Thursday, September 25, 2008

Who's Looking Out For You?



Recent quote from Barack Obama: "We are here because an ethic of irresponsibility has swept through our government, leaving politicians with the belief they can waste billions and billions of your money on no-bid contracts for friends and contributors, slip pork projects into bills during the dead of night and spend billions on corporate tax breaks we can’t afford and old programs we don’t need,” said Obama. He linked the turmoil that’s rocked Wall Street to federal spending he said has soared out of control, laying the blame at the feet of Republican policies he argued that rival John McCain is certain to continue.

An ethic of irresponsibility, Senator Obama?


  • Jim Johnson, former Fannie Mae executive and top exec at Lehman Brothers, Obama's current economic advisor.

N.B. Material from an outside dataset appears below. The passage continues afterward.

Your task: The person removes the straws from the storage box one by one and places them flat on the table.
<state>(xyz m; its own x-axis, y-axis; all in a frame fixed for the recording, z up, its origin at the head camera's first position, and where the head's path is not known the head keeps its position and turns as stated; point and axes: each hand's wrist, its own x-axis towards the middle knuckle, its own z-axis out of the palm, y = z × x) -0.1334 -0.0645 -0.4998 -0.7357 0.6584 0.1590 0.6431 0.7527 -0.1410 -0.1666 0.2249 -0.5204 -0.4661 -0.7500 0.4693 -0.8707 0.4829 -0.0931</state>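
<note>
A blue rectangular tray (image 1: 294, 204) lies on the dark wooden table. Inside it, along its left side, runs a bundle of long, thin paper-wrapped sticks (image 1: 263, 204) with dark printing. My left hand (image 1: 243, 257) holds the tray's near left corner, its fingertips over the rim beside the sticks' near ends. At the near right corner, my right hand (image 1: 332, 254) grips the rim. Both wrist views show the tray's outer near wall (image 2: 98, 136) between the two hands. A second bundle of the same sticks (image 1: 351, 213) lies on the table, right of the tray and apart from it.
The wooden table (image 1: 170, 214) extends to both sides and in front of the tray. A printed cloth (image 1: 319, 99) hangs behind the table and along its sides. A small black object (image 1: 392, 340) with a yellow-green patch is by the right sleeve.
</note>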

  • Franklin Raines, former head of Fannie Mae, made $90 million in 6 years at Fannie Mae, another of Obama's economic advisors

  • Democratic Senator Chris Dodd was the largest single recipient of campaign donations from both Fannie Mae and Freddie Mac. Senator Obama was second.

  • Senator Clinton was the largest recipient for Lehman Brothers. Senator Obama was second.

Republican Policies

September 11, 2003 -
from an article published in the New York Times:

"The Bush administration today recommended the most significant regulatory overhaul in the housing finance industry since the savings and loan crisis a decade ago.
Under the plan, disclosed at a Congressional hearing today, a new agency would be created within the Treasury Department to assume supervision of Fannie Mae and Freddie Mac, the government-sponsored companies that are the two largest players in the mortgage lending industry. The new agency would have the authority, which now rests with Congress, to set one of the two capital-reserve requirements for the companies. It would exercise authority over any new lines of business. And it would determine whether the two are adequately managing the risks of their ballooning portfolios."

Hmm. Who's been the majority in Congress for the last 4 years? Not Republicans.


  • In 2005, Charles Hagel (R), Elizabeth Dole (R), John Sununu (R) and John McCain sponsored the Federal Housing Enterprise Regulatory Reform Act of 2005. This reform was defeated by the Democratically controlled Congress. Speaking about this reform in 2006, McCain stated "to underscore my support for quick passage of this, if Congress does not act American taxpayers will continue to be exposed to enormous risk that Fannie Mae and Freddie Mac pose to the housing market, and the overall financial system and the economy as a whole."

    At whose feet should the blame lie?

In 1995, Bill Clinton instructed then Secretary of Treasury Robert Ruben to rewrite the rules governing the Community Reinvestment Act (a Carter-era law) to pressure financial institutions to extend loans to riskier borrowers in a generous but short-sighted attempt to curry favor with the liberal base.

This mess started with big government sticking it's nose into the free market. Barack Obama
complains of federal spending "soaring out of control", yet he and his party are trying to cram a $700 Billion pill down our throats? Ridiculous. Today, the truly Conservative Republicans in Congress fought to modify this motion from a Bailout to a reasonable plan in which these rescued companies pay the America people back - with interest.

Sounds like the best plan to me. Sounds like we do have some politicians looking out for us after all. And looks like none of them is Barack Obama.